=== What is expected ===
For every line in the material, output its text exactly and exclude any image it holds.

=== Data excerpt ===
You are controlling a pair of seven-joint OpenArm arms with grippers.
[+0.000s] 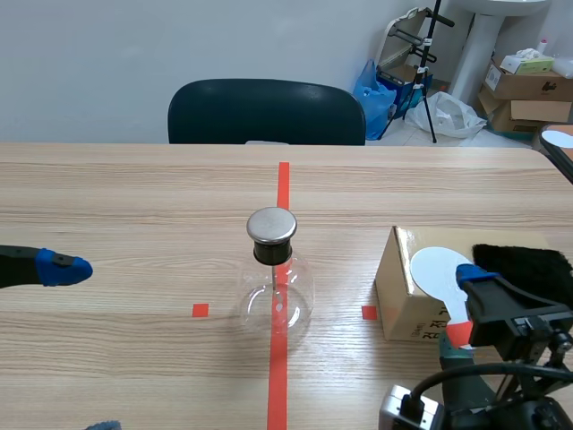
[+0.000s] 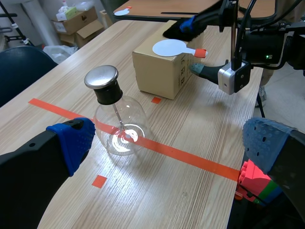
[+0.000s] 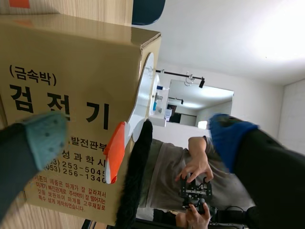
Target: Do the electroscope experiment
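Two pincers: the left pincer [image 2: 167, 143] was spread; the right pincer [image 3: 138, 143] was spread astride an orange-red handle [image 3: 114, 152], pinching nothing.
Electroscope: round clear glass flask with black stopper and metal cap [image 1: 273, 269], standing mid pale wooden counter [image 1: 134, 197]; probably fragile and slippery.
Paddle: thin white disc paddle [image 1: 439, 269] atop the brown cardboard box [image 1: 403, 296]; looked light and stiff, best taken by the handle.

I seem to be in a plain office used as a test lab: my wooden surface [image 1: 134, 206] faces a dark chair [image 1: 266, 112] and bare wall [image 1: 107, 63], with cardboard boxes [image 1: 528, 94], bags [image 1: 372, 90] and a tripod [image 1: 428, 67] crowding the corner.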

=== Solution for this task ===
You are controlling a pair of seven-joint OpenArm arms with grippers.
[+0.000s] 
[+0.000s] 
[+0.000s] 
Target: Do the electroscope experiment
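Two pincers: the left pincer [image 2: 167, 143] was spread; the right pincer [image 3: 138, 143] was spread astride an orange-red handle [image 3: 114, 152], pinching nothing.
Electroscope: round clear glass flask with black stopper and metal cap [image 1: 273, 269], standing mid pale wooden counter [image 1: 134, 197]; probably fragile and slippery.
Paddle: thin white disc paddle [image 1: 439, 269] atop the brown cardboard box [image 1: 403, 296]; looked light and stiff, best taken by the handle.

I seem to be in a plain office used as a test lab: my wooden surface [image 1: 134, 206] faces a dark chair [image 1: 266, 112] and bare wall [image 1: 107, 63], with cardboard boxes [image 1: 528, 94], bags [image 1: 372, 90] and a tripod [image 1: 428, 67] crowding the corner.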

The output is complete, and nothing more is needed.